* **EXERCISE DATA**:

________________

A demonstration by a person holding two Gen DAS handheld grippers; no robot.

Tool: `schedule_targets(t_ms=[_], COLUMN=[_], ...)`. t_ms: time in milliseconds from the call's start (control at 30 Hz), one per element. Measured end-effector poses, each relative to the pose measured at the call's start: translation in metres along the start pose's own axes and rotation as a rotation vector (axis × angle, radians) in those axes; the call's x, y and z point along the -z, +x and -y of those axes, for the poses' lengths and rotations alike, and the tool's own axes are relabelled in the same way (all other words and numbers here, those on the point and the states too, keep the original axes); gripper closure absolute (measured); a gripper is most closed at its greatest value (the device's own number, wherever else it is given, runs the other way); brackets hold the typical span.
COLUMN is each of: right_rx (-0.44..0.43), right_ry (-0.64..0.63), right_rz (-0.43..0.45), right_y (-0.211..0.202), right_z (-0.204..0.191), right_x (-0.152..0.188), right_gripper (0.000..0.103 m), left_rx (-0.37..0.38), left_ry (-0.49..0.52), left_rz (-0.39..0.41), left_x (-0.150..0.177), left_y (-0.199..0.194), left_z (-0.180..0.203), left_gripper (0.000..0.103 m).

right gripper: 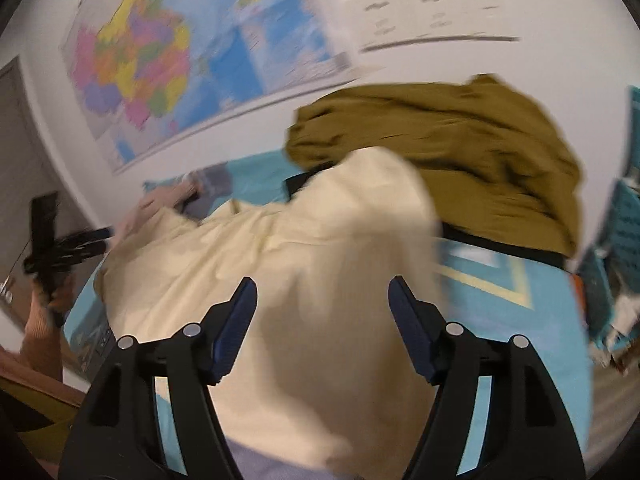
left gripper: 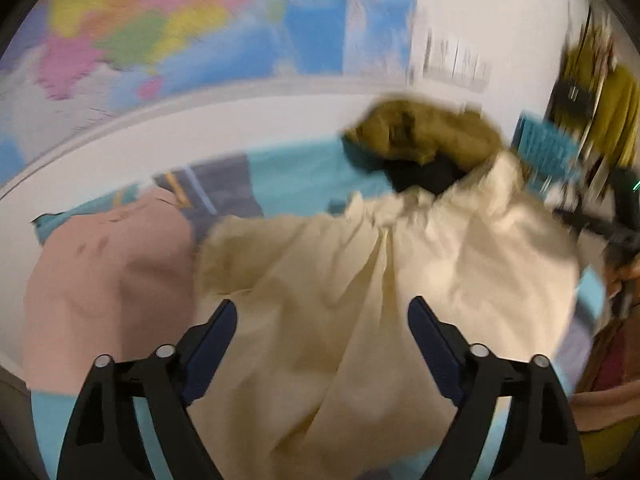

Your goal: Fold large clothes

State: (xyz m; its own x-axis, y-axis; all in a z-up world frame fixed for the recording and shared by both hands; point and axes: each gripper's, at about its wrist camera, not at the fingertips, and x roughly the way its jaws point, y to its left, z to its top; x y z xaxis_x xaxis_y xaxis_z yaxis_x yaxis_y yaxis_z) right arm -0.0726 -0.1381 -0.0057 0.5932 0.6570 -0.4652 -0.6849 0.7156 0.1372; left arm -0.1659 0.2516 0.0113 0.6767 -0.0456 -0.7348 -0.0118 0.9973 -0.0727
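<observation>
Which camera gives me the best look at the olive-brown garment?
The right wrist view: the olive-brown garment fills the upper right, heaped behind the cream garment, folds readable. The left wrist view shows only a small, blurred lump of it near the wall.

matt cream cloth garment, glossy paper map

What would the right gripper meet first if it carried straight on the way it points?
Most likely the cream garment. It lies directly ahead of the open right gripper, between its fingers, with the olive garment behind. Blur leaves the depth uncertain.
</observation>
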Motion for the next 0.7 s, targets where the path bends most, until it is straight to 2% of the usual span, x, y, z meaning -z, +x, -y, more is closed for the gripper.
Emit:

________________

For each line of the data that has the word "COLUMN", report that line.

Tool: `schedule_targets(t_ms=[_], COLUMN=[_], ...)`. t_ms: time in milliseconds from the call's start (control at 30 Hz), one per element. Measured end-effector poses, each relative to the pose measured at the call's start: translation in metres along the start pose's own axes and rotation as a rotation vector (axis × angle, radians) in those axes; the call's x, y and z point along the -z, +x and -y of those axes, for the poses' lengths and rotations alike, and the tool's own axes are relabelled in the same way (all other words and numbers here, those on the point and the states too, keep the original axes); gripper closure absolute (measured); a gripper is most closed at its greatest value (the device's own number, wherever else it is given, runs the other way); brackets hold the typical span.
COLUMN is each of: right_rx (-0.44..0.43), right_ry (-0.64..0.63), right_rz (-0.43..0.45), right_y (-0.211..0.202), right_z (-0.204..0.191), right_x (-0.152..0.188), right_gripper (0.000..0.103 m), left_rx (-0.37..0.38), left_ry (-0.49..0.52), left_rz (-0.39..0.41), left_x (-0.150..0.177), left_y (-0.199..0.194), left_z (-0.180..0.203), left_gripper (0.000..0.103 m).

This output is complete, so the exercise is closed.